This week, WUWM's "Getting There" series explores school attendance around Milwaukee. Today, we examine what other cities have tried to get students in their seats.
The year was 2011. The truancy rate in New York City public schools had hit 20 percent.
District leaders decided to try something new and simple: calling the kids who weren’t showing up.
They called their campaign "WakeUp! NYC." Students who had missed at least 10 days of class were signed up to receive daily voicemail messages. But rather than using familiar voices like a teacher, they enlisted the help of big names that kids would recognize, such as NBA great Magic Johnson, New York Mets shortstop Jose Reyes and chart-topping singer Trey Songz.
The program started with 6,500 students in targeted schools. After just one semester, the number of repeat truants had dropped by up to 25 percent in some schools. Leaders called it a success.
“There’s a really big shift in mindset,” explains Attendance Works’ associate director Cecelia Leong. “It’s moving away from a very punitive approach, which often typifies a truancy response.”

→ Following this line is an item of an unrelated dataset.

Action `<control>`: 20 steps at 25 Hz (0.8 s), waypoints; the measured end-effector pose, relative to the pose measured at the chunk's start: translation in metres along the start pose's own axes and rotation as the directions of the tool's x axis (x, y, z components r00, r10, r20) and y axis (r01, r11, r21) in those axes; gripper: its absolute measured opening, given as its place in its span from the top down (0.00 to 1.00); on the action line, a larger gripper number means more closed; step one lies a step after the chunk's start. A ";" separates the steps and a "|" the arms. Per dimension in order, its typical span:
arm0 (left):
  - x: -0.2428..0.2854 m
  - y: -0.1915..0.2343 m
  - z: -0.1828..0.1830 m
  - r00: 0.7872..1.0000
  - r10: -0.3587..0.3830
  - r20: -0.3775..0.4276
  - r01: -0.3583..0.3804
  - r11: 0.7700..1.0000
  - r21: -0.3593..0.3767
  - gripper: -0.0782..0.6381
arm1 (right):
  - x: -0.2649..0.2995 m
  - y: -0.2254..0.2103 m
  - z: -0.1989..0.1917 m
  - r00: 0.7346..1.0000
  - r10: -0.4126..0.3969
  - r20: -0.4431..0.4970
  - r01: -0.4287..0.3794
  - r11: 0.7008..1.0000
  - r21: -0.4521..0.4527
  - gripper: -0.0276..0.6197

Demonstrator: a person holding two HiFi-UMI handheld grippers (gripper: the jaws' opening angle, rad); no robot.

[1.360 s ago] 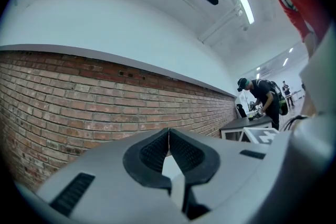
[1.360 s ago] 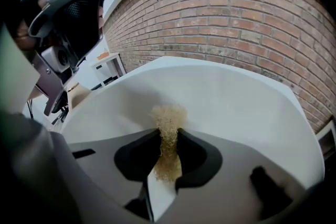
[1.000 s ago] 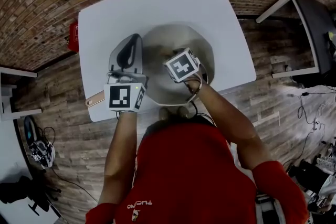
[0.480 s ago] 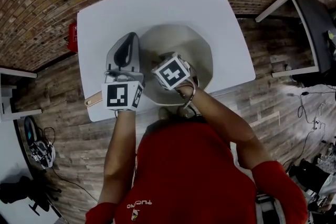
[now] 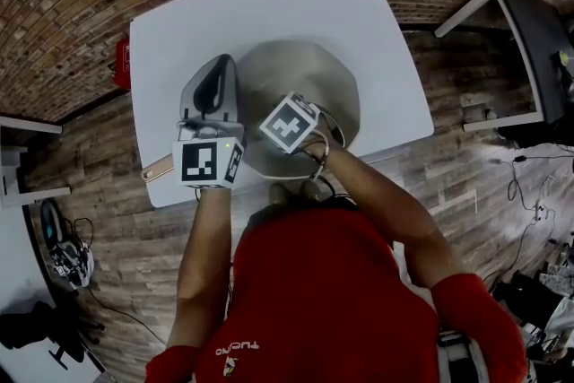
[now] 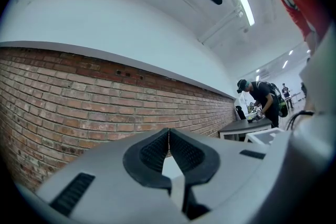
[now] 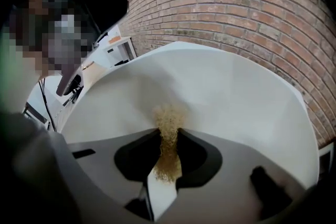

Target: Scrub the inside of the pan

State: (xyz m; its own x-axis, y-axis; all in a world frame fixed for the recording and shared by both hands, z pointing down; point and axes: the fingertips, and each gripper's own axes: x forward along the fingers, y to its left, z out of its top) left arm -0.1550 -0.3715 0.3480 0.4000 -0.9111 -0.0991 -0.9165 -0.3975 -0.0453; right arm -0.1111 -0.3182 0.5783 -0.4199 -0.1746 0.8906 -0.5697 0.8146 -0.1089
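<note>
Right gripper (image 7: 168, 132), fingers clamped on tan scrub pad (image 7: 167, 113), meets pan (image 5: 334, 83) interior near 7 o'clock; left gripper (image 6: 169, 132) fingers closed, empty. Scrubbing apparently underway, unfinished.

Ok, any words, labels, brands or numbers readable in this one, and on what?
Nothing reads cleanly.
Red shirt: white print, upside down, too blurred to quote.
Red object at the table edge: pale label, too small to read.
Left marker cube, right marker cube: square patterns only, no letters.
Scrub pad in the right hand-held gripper: no print.
</note>
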 end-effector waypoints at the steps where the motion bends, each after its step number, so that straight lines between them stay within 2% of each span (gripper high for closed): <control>1: 0.001 -0.002 0.000 1.000 -0.003 0.002 0.003 1.000 -0.001 0.87 | -0.002 -0.004 -0.003 1.000 -0.010 -0.013 0.010 1.000 0.001 0.82; 8: 0.008 -0.014 0.003 1.000 -0.022 0.014 0.022 1.000 -0.003 0.87 | -0.016 -0.032 -0.024 0.994 -0.078 -0.075 0.079 0.997 0.012 0.82; 12: 0.011 -0.021 0.002 1.000 -0.029 0.010 0.029 1.000 0.000 0.87 | -0.023 -0.041 -0.031 0.991 -0.104 -0.080 0.105 0.994 0.014 0.82; 16: 0.011 -0.025 0.002 0.999 -0.033 0.005 0.033 0.999 0.001 0.87 | -0.032 -0.041 -0.025 0.993 -0.114 -0.023 0.114 0.993 0.022 0.82; 20: 0.010 -0.028 0.002 1.000 -0.028 0.004 0.028 1.000 0.003 0.87 | -0.047 -0.043 -0.013 0.987 -0.124 0.098 0.119 0.991 0.057 0.82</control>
State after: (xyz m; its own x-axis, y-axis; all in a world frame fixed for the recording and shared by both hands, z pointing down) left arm -0.1253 -0.3692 0.3462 0.4253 -0.8993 -0.1018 -0.9051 -0.4222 -0.0507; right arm -0.0578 -0.3383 0.5470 -0.4135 -0.3277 0.8495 -0.6546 0.7555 -0.0272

Leong says the key is to keep things positive.
READ: 'Getting There': Why Do Milwaukee Students Miss School?
Here’s an example: Richards Middle School in Atlanta, Georgia.
Six years ago, Richards’ test scores were low – in the 70 percent range. Attendance was spotty, too. To turn things around, school administrators began focusing on school climate.
Reporter Martha Dalton covers Richards and other Atlanta schools for public radio station WABE. She says the school’s turnaround started with a new discipline program, and just snowballed from there.
“Engaging staff, making the school climate a place where kids would want to come every day,” Dalton lists. “And what I saw was kids wanted to be there. They genuinely wanted to be at school.”
READ: WABE reports on improved attendance at Richards Middle School
Richards’ attendance jumped to 99 percent this past January. The school climate changes that helped boost the numbers: helping teachers think outside the box when it comes to lesson planning, and encouraging a spirit of teamwork throughout the building. Another side effect: test scores jumped to 90 percent.
Cecilia Leong says schools struggling with attendance in Milwaukee and elsewhere could take cues from Richards’ approach, or even those surprise phone calls New York tried.
Leong says when it comes to kids, you have to keep things light.
“Students are less likely to show up when they don’t feel welcome in school,” she adds. “We don’t want to punish a child for not being in school, therefore making them feel negative and averse to going to school. [We] want to trigger some kind of positive response.”
Over the years, officials here have tried different tactics to reduce truancy, some punitive.
Back in the 1980s, the state tied attendance to welfare benefits. The program was called Learnfare. If kids missed more than two days of school without an excuse, the state reduced or even suspended the family’s benefits.
Milwaukee county officials have threatened parents with fines and tickets, even criminal charges. What the city hasn’t yet found is something that sticks.
But MPS continues trying. Tomorrow and Thursday, we’ll visit some of its initiatives to get students back in their seats.